Mr Meadows faces two charges over accusations that he and 18 co-defendants, including Mr Trump, attempted to unlawfully overturn Joe Biden’s victory in the crucial swing state in the immediate aftermath of the 2020 presidential election. He has pleaded not guilty to both charges.

His request to take his trial to federal court was rejected before Christmas by a three-judge panel in the United States Court of Appeals for the Eleventh Circuit because the racketeering conduct with which his criminal indictment is concerned stands apart from the duties he carried out for the then-president at the White House in Washington DC.

The former North Carolina congressman is now asking that the matter be reconsidered by the court as a whole.

If it declines to reconsider his case, Mr Meadows could then be forced to elevate it to the US Supreme Court, which is already busy handling his former employer’s filings on presidential immunity and the decision to strike him from ballot papers in Colorado in accordance with the insurrectionist prohibition stipulated by the 14th Amendment of the Constitution.

“The panel’s decision is profoundly wrong – it defies text, precedent, and common sense – and profoundly consequential,” attorneys for the defendant wrote in their latest submission.

“While courts struggle with whether tobacco companies and health insurers can remove a White House chief of staff facing a local prosecutor’s indictment based on actions taken in the West Wing should not be a close call.”

Mr Meadows’ strategy is centred on the hope that a federal court would be more inclined to dismiss the charges against him pertaining to the 2020 election on federal immunity grounds, designed to protect officials prosecuted over matters arising from their work in the service of the US government.

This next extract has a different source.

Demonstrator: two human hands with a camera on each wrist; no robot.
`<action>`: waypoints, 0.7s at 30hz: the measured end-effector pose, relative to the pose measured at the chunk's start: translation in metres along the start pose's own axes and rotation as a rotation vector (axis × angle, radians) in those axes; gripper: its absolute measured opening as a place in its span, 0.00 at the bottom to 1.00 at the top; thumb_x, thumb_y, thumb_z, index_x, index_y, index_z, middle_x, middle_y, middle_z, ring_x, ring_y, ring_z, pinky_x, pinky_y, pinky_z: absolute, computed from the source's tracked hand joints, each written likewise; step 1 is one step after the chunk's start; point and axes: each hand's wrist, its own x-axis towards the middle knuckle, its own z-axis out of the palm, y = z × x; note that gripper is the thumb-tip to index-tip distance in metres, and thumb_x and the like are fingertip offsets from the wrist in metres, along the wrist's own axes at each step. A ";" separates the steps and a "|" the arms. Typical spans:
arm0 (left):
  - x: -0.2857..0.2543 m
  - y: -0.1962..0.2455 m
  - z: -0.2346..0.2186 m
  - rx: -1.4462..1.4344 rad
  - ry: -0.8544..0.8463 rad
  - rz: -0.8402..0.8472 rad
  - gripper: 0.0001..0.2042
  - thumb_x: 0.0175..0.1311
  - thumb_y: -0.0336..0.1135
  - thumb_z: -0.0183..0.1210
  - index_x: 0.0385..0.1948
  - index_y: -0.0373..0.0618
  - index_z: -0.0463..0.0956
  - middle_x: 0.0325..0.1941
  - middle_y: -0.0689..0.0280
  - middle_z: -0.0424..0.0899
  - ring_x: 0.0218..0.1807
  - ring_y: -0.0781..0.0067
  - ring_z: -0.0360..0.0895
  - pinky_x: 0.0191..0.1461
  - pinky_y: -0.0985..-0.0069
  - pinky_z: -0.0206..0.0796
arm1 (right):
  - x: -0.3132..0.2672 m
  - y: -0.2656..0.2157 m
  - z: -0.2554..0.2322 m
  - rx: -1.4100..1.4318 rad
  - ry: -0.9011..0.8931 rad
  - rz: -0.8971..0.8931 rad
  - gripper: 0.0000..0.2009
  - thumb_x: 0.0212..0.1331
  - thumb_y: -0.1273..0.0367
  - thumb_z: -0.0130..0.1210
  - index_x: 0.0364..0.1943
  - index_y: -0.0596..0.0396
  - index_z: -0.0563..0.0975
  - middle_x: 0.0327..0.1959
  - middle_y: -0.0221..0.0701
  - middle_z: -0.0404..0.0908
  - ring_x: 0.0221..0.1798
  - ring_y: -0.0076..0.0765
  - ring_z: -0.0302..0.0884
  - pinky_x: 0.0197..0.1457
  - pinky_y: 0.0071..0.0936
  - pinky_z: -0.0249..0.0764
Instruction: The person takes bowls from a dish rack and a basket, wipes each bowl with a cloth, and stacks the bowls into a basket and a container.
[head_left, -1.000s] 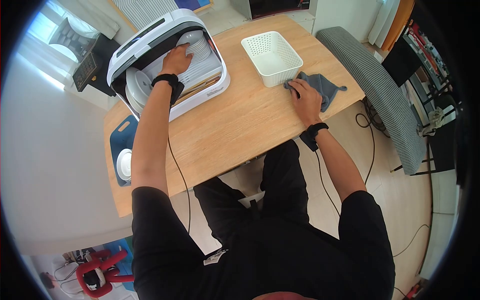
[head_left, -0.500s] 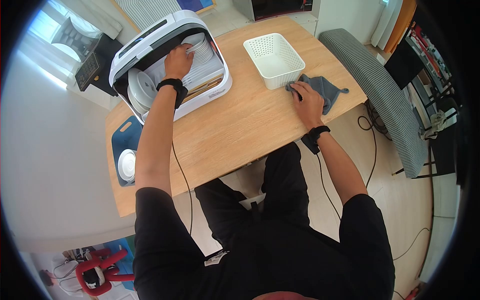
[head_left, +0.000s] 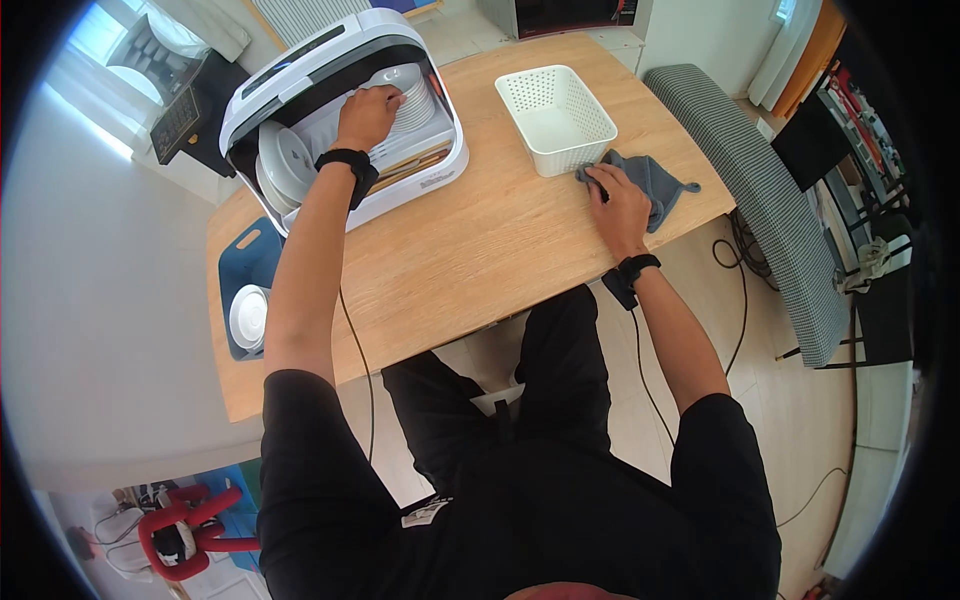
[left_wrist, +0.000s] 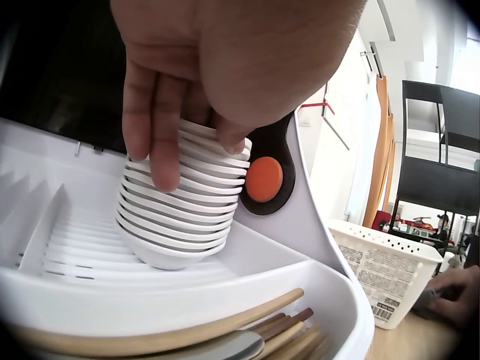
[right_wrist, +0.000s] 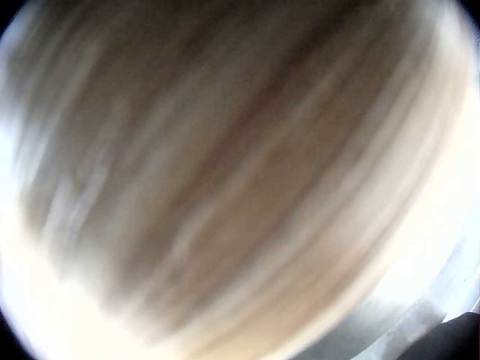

Fulton County’s district attorney Fani Willis has opposed the move, given that the tactic’s success could imperil her prosecution of Mr Meadows and his co-defendants, broaden the pool of potential jurors by taking the trial to an area less dense with Democrats than northern Georgia and end its prospect of being televised.

Mr Meadows also moved on Tuesday to bolster his legal team, drafting in Paul Clement, a former US solicitor general under George W Bush, as well as appellate advocate Erin Murphy and associate Zachary Lustbader.